> _EXERCISE REQUIREMENTS_: Pictures are to be dropped from the copy. Retype the listing exactly.

> _DATASET EXTRACT_:
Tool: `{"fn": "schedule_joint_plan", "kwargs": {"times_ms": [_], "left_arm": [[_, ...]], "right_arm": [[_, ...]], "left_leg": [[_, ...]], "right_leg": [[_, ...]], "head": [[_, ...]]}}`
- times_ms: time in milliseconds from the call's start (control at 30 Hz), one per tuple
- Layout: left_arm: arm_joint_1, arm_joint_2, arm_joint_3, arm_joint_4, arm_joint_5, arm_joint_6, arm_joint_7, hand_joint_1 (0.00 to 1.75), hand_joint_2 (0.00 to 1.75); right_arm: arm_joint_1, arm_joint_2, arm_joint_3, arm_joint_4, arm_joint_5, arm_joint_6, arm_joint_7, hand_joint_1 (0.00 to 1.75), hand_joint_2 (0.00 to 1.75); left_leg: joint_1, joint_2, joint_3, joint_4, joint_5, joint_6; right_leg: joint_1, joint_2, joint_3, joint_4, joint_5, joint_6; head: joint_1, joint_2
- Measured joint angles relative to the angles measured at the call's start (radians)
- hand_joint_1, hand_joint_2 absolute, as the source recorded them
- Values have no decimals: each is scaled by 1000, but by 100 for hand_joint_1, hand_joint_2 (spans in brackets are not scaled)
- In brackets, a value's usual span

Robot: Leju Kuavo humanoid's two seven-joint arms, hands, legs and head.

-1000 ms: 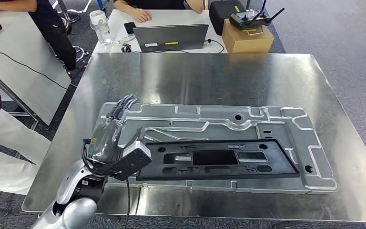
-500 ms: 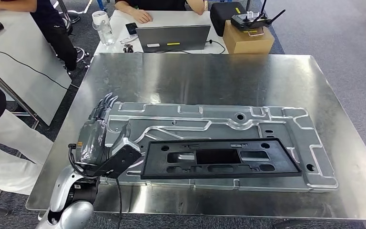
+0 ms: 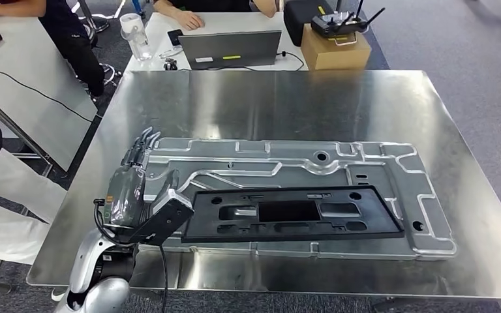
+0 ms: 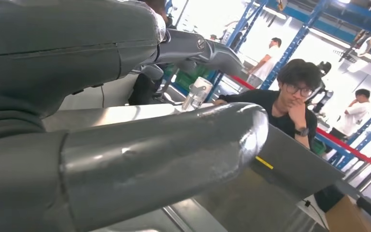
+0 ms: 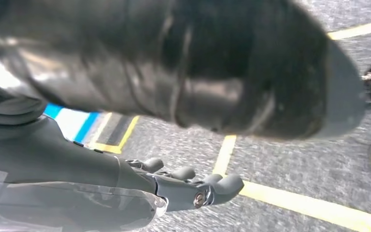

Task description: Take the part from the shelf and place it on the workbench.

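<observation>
1. Two hands on this robot, and the left hand (image 3: 134,189) is the one over the shiny metal surface (image 3: 267,104), sitting at the left end of the big silver cast plate (image 3: 378,163). Its fingers (image 3: 142,145) are stretched out and apart, reaching away from the robot along the plate's left edge, and nothing is in them.
2. Black part (image 3: 293,213), a long flat frame with cutouts, lies flat on the silver plate. Its left end is just beside the left hand, right next to the thumb (image 3: 168,184), but whether they actually touch is hard to call from the head view.
3. Left wrist view has the thumb (image 4: 164,154) huge and grey up close, with the fingers (image 4: 198,48) sticking out straight beyond it.
4. Right hand (image 5: 174,186) hangs over grey floor (image 5: 290,164) with yellow lines. Its fingers (image 5: 222,183) look loosely curled with nothing in them, though that view is blurry, so open or closed is a toss-up.
5. Well beyond the left hand's fingertips, past the far edge of the surface, sit a laptop (image 3: 229,48), a clear bottle (image 3: 135,36) and a cardboard box (image 3: 336,51), with a person (image 4: 290,104) behind the laptop.
</observation>
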Motion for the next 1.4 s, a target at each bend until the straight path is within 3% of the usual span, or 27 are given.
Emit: {"fn": "schedule_joint_plan", "kwargs": {"times_ms": [67,167,200,233,267,333,400,433,533,600,667,700,733,800,833,900,933,967,1033,1067,1133,1200,1233,1267,1300,1367,1400], "left_arm": [[9,0,7,-2,-7,11,1,0,0],[49,0,34,-16,-31,48,0,0,0],[70,5,50,-23,-34,69,-4,0,0],[87,18,69,-28,-26,93,-14,0,0],[99,41,93,-32,-5,118,-30,0,0],[107,96,152,-34,59,156,-76,0,0],[114,134,205,-41,96,166,-114,0,0],[117,144,222,-45,100,165,-124,0,0],[124,159,252,-55,95,158,-133,0,0],[127,162,265,-59,91,154,-133,0,0],[131,163,270,-60,89,152,-133,0,0],[133,163,272,-60,86,152,-132,0,0],[135,164,273,-60,83,152,-131,0,0],[136,164,280,-60,77,152,-129,0,0],[134,164,286,-60,74,151,-128,0,0],[128,165,300,-60,71,150,-131,0,0],[125,165,306,-60,70,149,-133,0,0],[123,165,311,-60,70,150,-135,0,0],[122,165,319,-60,71,151,-138,0,0],[123,165,322,-59,71,153,-140,0,0],[127,165,328,-59,74,157,-143,0,0],[133,165,332,-58,77,160,-147,0,0],[136,165,333,-58,79,160,-149,0,0],[137,164,333,-57,81,157,-151,0,0],[135,160,330,-56,78,149,-149,0,0],[130,127,313,-57,41,118,-125,0,0],[129,99,298,-60,9,103,-106,0,0]], "right_arm": [[3,5,-2,0,-8,-6,0,0,0],[13,43,-16,0,-47,-42,3,0,0],[19,71,-24,0,-68,-69,3,0,0],[25,107,-32,0,-93,-107,4,0,0],[30,149,-39,1,-118,-151,5,0,0],[36,238,-53,2,-161,-233,5,0,0],[38,308,-60,3,-181,-266,1,0,0],[39,331,-63,4,-185,-267,-1,0,0],[42,370,-66,9,-195,-261,-1,0,0],[45,378,-68,9,-198,-256,0,0,0],[46,380,-71,9,-200,-253,0,0,0],[46,380,-72,9,-203,-253,0,0,0],[46,381,-74,9,-208,-253,0,0,0],[45,387,-76,8,-228,-267,5,0,0],[43,393,-76,8,-242,-280,10,0,0],[38,404,-76,8,-271,-299,21,0,0],[35,408,-75,8,-284,-301,23,0,0],[34,411,-73,8,-297,-301,23,0,0],[34,418,-65,7,-322,-302,24,0,0],[34,420,-59,8,-335,-303,25,0,0],[33,423,-46,8,-359,-305,26,0,0],[33,423,-31,8,-377,-301,25,0,0],[33,422,-21,7,-383,-296,25,0,0],[33,416,-10,7,-384,-284,25,0,0],[32,400,6,7,-380,-265,23,0,0],[32,340,55,5,-354,-190,14,0,0],[31,301,83,5,-337,-147,7,0,0]], "left_leg": [[2,0,-14,32,-30,-7],[2,1,-82,195,-133,-13],[2,1,-103,246,-153,-13],[1,1,-110,267,-152,-12],[0,1,-100,250,-130,-7],[-10,1,-33,124,-62,17],[-24,7,22,10,-20,42],[-30,10,31,-16,-11,49],[-32,13,19,-40,25,45],[-23,16,-1,-53,56,46],[-20,17,-32,-53,80,48],[-19,17,-49,-50,91,47],[-19,18,-66,-45,101,46],[-19,18,-101,-29,118,41],[-19,18,-117,-18,124,38],[-20,17,-143,0,134,29],[-20,17,-150,5,139,23],[-19,17,-153,7,146,17],[-16,17,-158,10,156,4],[-14,15,-165,20,143,-2],[-9,10,-190,86,66,-12],[-4,9,-219,205,-26,-20],[-2,9,-225,255,-46,-23],[0,9,-218,280,-41,-25],[3,9,-193,268,-16,-26],[6,9,-92,148,32,-22],[4,9,-37,69,35,-18]], "right_leg": [[0,-3,-6,-4,3,-17],[7,-6,-21,-6,13,-35],[11,-7,-26,-6,17,-40],[17,-9,-31,-6,21,-44],[23,-11,-37,-5,25,-48],[33,-14,-46,-5,37,-54],[35,-16,-50,-8,52,-52],[30,-17,-50,-11,60,-47],[24,-17,-53,-22,79,-29],[27,-13,-66,13,22,-19],[23,-11,-87,115,-81,-10],[20,-11,-93,171,-112,-6],[18,-11,-91,213,-119,-3],[17,-11,-42,204,-71,0],[17,-11,7,147,-46,-2],[20,-11,106,8,-47,-11],[24,-10,135,-43,-60,-17],[28,-10,145,-67,-70,-23],[29,-12,138,-79,-58,-38],[27,-15,130,-81,-48,-46],[24,-20,106,-86,-24,-60],[26,-22,74,-84,0,-65],[27,-22,56,-81,12,-64],[27,-22,38,-77,23,-62],[26,-22,20,-72,33,-58],[23,-22,-11,-58,50,-48],[23,-21,-21,-52,58,-40]], "head": [[0,0],[0,0],[0,0],[0,0],[0,0],[0,0],[-1,0],[-2,0],[-4,0],[-4,0],[-4,0],[-4,0],[-4,0],[-4,0],[-4,0],[-4,0],[-4,0],[-4,0],[-4,0],[-4,0],[-4,0],[-4,0],[-4,0],[-5,0],[-5,0],[-5,0],[-5,0]]}}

> _PROBLEM SOLUTION_:
Tool: `{"fn": "schedule_joint_plan", "kwargs": {"times_ms": [_], "left_arm": [[_, ...]], "right_arm": [[_, ...]], "left_leg": [[_, ...]], "right_leg": [[_, ...]], "head": [[_, ...]]}}`
- times_ms: time in milliseconds from the call's start (control at 30 Hz), one per tuple
- Layout: left_arm: arm_joint_1, arm_joint_2, arm_joint_3, arm_joint_4, arm_joint_5, arm_joint_6, arm_joint_7, hand_joint_1 (0.00 to 1.75), hand_joint_2 (0.00 to 1.75); right_arm: arm_joint_1, arm_joint_2, arm_joint_3, arm_joint_4, arm_joint_5, arm_joint_6, arm_joint_7, hand_joint_1 (0.00 to 1.75), hand_joint_2 (0.00 to 1.75); left_leg: joint_1, joint_2, joint_3, joint_4, joint_5, joint_6; right_leg: joint_1, joint_2, joint_3, joint_4, joint_5, joint_6; head: joint_1, joint_2
- Measured joint angles relative to the angles measured at the call's start (radians)
- hand_joint_1, hand_joint_2 absolute, as the source recorded them
- Values have no decimals: each is scaled by 1000, but by 100 for hand_joint_1, hand_joint_2 (spans in brackets are not scaled)
- In brackets, a value's usual span

Robot: Leju Kuavo humanoid's two seven-joint arms, hands, legs and head.

-1000 ms: 
-500 ms: 
+0 ms: 
+0 ms: 
+0 ms: 

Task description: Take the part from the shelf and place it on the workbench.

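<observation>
1. Two hands on this robot, and the left hand (image 3: 134,189) is the one over the shiny metal surface (image 3: 267,104), sitting at the left end of the big silver cast plate (image 3: 378,163). Its fingers (image 3: 142,145) are stretched out and apart, reaching away from the robot along the plate's left edge, and nothing is in them.
2. Black part (image 3: 293,213), a long flat frame with cutouts, lies flat on the silver plate. Its left end is just beside the left hand, right next to the thumb (image 3: 168,184), but whether they actually touch is hard to call from the head view.
3. Left wrist view has the thumb (image 4: 164,154) huge and grey up close, with the fingers (image 4: 198,48) sticking out straight beyond it.
4. Right hand (image 5: 174,186) hangs over grey floor (image 5: 290,164) with yellow lines. Its fingers (image 5: 222,183) look loosely curled with nothing in them, though that view is blurry, so open or closed is a toss-up.
5. Well beyond the left hand's fingertips, past the far edge of the surface, sit a laptop (image 3: 229,48), a clear bottle (image 3: 135,36) and a cardboard box (image 3: 336,51), with a person (image 4: 290,104) behind the laptop.
</observation>
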Motion for the next 1.4 s, a target at each bend until the straight path is within 3% of the usual span, or 27 are given.
Emit: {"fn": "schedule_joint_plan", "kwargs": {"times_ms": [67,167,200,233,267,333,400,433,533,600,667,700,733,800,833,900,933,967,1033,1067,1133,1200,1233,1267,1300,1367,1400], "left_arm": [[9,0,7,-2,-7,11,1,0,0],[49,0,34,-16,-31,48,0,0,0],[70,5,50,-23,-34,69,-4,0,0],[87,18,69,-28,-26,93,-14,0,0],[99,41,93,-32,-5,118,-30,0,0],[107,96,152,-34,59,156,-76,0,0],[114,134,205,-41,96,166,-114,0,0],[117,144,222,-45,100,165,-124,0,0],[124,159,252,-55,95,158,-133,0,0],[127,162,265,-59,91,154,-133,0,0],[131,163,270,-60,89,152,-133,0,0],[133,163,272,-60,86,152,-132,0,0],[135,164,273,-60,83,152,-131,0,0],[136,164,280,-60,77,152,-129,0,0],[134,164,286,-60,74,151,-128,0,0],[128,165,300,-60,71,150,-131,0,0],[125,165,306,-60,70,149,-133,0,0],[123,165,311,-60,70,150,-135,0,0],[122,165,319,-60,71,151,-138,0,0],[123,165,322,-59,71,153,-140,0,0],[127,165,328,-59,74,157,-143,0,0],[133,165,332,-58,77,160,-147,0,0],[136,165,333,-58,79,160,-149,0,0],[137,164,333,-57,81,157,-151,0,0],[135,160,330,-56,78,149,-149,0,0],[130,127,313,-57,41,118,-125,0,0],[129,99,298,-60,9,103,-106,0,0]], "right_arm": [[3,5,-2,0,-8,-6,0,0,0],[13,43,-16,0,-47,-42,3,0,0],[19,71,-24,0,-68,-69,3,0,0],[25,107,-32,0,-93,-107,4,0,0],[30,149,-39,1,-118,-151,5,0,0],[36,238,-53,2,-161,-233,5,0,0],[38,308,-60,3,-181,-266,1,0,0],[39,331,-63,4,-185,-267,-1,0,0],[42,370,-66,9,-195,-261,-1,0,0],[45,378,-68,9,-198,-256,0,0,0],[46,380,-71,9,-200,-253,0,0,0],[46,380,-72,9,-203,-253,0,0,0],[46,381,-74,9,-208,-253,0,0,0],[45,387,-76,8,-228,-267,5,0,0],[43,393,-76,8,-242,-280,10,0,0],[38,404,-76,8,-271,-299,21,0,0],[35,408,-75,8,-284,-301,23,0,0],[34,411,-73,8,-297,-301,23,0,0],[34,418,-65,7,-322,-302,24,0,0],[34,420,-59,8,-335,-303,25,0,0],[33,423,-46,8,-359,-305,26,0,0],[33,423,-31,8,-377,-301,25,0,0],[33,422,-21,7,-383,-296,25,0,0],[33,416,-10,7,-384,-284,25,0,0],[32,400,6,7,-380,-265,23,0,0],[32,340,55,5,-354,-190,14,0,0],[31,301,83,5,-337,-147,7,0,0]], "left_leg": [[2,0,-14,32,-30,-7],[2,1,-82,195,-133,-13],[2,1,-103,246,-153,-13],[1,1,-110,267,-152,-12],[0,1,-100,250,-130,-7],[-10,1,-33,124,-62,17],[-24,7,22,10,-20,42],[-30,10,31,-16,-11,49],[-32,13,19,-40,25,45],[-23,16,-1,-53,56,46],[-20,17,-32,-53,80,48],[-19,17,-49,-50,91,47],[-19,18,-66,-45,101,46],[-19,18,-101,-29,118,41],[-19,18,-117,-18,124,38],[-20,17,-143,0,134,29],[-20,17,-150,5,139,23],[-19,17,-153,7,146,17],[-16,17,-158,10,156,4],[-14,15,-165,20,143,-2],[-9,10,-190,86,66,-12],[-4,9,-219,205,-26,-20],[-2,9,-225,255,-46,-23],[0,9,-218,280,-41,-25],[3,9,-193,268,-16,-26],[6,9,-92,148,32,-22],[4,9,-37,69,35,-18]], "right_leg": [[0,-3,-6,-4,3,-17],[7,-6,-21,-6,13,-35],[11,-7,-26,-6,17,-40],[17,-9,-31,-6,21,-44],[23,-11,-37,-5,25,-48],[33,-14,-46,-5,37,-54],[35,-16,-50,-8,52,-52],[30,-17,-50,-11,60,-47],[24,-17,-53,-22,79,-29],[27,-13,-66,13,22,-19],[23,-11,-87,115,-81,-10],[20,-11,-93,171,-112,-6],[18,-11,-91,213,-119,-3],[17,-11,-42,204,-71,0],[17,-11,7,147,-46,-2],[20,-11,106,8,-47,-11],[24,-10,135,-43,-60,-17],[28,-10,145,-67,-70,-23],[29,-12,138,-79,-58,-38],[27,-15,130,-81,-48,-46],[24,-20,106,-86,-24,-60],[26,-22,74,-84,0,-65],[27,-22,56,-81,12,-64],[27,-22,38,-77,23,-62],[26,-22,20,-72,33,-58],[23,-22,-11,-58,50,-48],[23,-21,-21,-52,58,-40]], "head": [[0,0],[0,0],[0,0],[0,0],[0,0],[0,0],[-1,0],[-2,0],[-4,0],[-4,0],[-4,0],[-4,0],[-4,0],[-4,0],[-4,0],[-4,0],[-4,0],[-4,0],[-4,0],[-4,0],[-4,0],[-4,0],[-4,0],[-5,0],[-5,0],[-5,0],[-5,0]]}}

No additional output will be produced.